Она еще раз повторила свое «Ах», теперь прибавив к нему «Очень приятно». Матье уже стоял рядом. Гари кратко объяснил ситуацию. Все трое прошли в гостиную. Прибывшие даже не сняли с себя пальто.
- Это Матье, - сказал Гари, - мой друг, сын директора пароходства, которому принадлежит мое судно...

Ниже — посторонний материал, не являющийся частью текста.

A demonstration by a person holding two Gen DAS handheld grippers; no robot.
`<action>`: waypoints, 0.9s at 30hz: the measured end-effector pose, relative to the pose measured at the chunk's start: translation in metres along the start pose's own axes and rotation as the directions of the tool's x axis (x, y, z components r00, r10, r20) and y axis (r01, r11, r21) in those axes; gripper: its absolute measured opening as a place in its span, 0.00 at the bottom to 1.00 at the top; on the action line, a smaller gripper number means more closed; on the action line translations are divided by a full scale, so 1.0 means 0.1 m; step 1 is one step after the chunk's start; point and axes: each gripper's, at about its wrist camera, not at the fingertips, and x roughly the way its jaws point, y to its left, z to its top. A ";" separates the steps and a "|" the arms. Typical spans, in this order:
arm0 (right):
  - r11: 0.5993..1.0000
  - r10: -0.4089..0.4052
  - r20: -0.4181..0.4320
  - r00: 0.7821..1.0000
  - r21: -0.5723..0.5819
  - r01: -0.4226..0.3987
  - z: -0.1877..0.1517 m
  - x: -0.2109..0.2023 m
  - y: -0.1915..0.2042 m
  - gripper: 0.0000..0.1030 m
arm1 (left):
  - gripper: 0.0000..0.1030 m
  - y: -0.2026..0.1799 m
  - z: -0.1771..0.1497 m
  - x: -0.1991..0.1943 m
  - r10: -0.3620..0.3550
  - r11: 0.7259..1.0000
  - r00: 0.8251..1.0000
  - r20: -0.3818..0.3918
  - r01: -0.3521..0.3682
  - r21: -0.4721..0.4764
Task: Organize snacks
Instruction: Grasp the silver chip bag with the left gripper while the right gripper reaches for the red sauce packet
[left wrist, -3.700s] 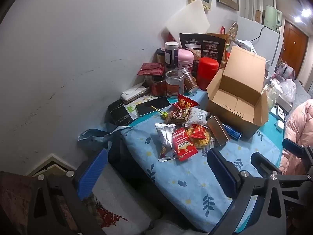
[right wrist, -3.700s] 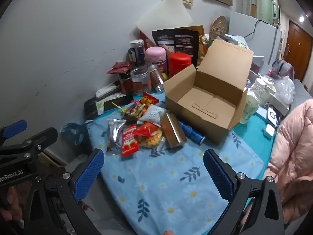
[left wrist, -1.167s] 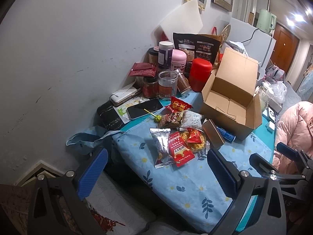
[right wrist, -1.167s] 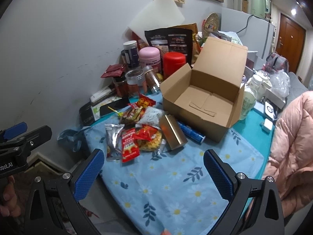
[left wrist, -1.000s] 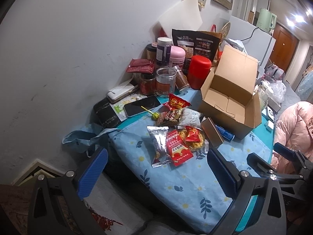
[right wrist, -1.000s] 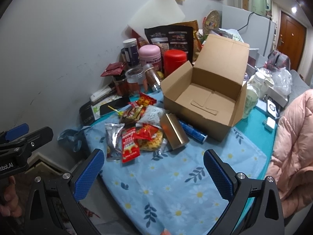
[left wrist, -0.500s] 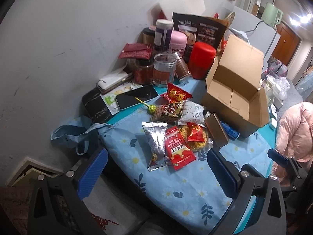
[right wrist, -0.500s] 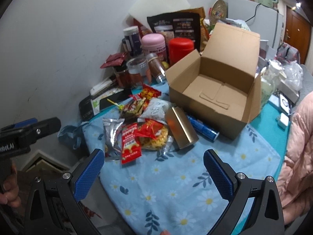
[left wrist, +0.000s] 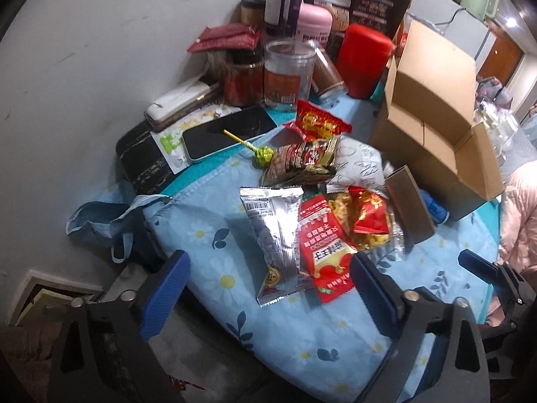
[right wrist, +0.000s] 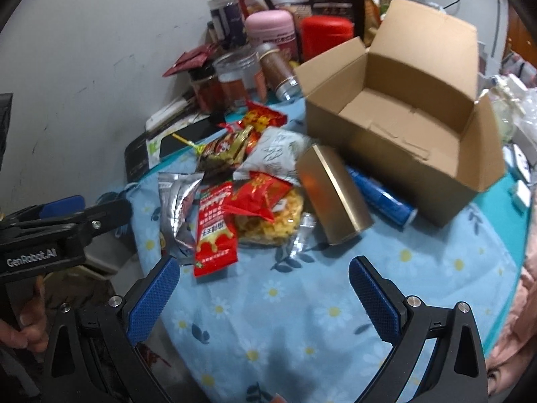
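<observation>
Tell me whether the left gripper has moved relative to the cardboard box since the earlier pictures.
Yes. The left gripper has come down toward the snack pile, its jaws closing with nothing between them; the cardboard box stays put beside the silver packet.

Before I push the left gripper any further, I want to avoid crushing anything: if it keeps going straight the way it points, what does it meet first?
Most likely the silver foil packet, lying between the closing left gripper jaws' line, with the red sachet just beside it. Nothing is between the jaws yet; depth is uncertain.
</observation>
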 end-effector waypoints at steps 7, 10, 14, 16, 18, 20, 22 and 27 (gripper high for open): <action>0.997 0.067 -0.036 0.997 -0.025 -0.068 0.06 0.36 0.04 0.81 | 0.74 0.09 -0.01 0.39 -0.046 0.999 0.997 -0.056 0.045 -0.016; 0.995 0.091 -0.047 0.995 -0.033 -0.093 0.09 0.46 0.07 0.76 | 0.72 0.11 0.00 0.48 -0.053 0.999 0.997 -0.059 0.053 0.000; 0.991 0.127 -0.087 0.988 -0.017 -0.129 0.09 0.62 0.10 0.56 | 0.72 0.11 0.01 0.60 -0.087 0.996 0.994 -0.067 0.088 0.017; 0.988 0.151 -0.114 0.982 0.005 -0.151 0.07 0.72 0.09 0.47 | 0.70 0.11 0.01 0.67 -0.102 0.994 0.991 -0.082 0.104 0.019; 0.987 0.164 -0.122 0.979 0.024 -0.162 0.06 0.78 0.09 0.42 | 0.66 0.10 0.01 0.74 -0.120 0.992 0.987 -0.102 0.123 0.018; 0.985 0.170 -0.122 0.978 0.041 -0.167 0.06 0.82 0.07 0.38 | 0.58 0.10 0.01 0.82 -0.137 0.990 0.983 -0.118 0.140 0.018; 0.984 0.175 -0.136 0.975 0.053 -0.169 0.06 0.88 0.06 0.34 | 0.50 0.10 0.02 0.89 -0.153 0.988 0.979 -0.137 0.156 0.013; 0.973 0.229 -0.139 0.964 0.071 -0.221 0.06 0.91 0.05 0.18 | 0.32 0.09 0.01 0.98 -0.156 0.986 0.974 -0.166 0.162 0.023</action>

Мать Агнеты одобрительно кивнула. Но симпатия к гостю, которую она почувствовала в первый момент, испарилась, как только Гари рассказал немного об обстоятельствах, побудивших его привести с собой Второго. Объяснение, что Матье сейчас оказался практически без денег и потому попросил у него, Гари, разрешения переночевать здесь, побудило женщину изменить свое хорошее впечатление о госте - на мнение прямо противоположное. Она подумала, что Гари лжет. Не может быть, что этот чужак и есть Матье Бренде. Сын миллионера, у которого не нашлось пары крон, чтобы снять номер в отеле, - для нее это было нечто за гранью реальности. Это попросту не укладывалось в ее представления о собственности и системе рангов. Она пришла к выводу, что дружба рядового матроса с сыном директора пароходства есть чистая выдумка, никакими доказательствами не подтвержденная. Ее с самого начала ввели в заблуждение - неизвестно только, с какой целью. Но и эта цель, как ей показалось, прояснилась, когда Гари - простодушно, не догадываясь об изменившемся настроении хозяйки дома и не замечая ее оскорбительной холодности, - заявил, что Матье мог бы спать в общей комнате будущих супругов (мать Агнеты считала предстоящую свадьбу делом решенным), на кресле-кровати. Да, эта женщина поняла (думала, что поняла): речь идет о сомнительной афере, о заранее обговоренной игре - сводничестве, совращении невинной девушки, триализме. Слов, чтобы выразить свои опасения, у нее не было; зато, как у всякой хитрой мещанки, был инстинкт. Она почуяла неладное: угрозу разрушения ее мира силами самой жизни, авантюрный излом бытия, что-то такое, что подрывает обывательские представления о порядочности, основы повседневности; она ощутила реальность трагического: страстей, греха, расшатывания устоев, несоблюдения условностей. Но у нее для всего этого не было слов. Эта ее бессловесная враждебность (которую Гари вообще не замечал, тогда как у Матье щеки зарделись от стыда, а у Агнеты заколотилось сердце) в конце концов сделала свое дело. Матье прервал безостановочные разглагольствования друга, поднявшись и тихо сказав: «Мне, пожалуй, лучше уйти».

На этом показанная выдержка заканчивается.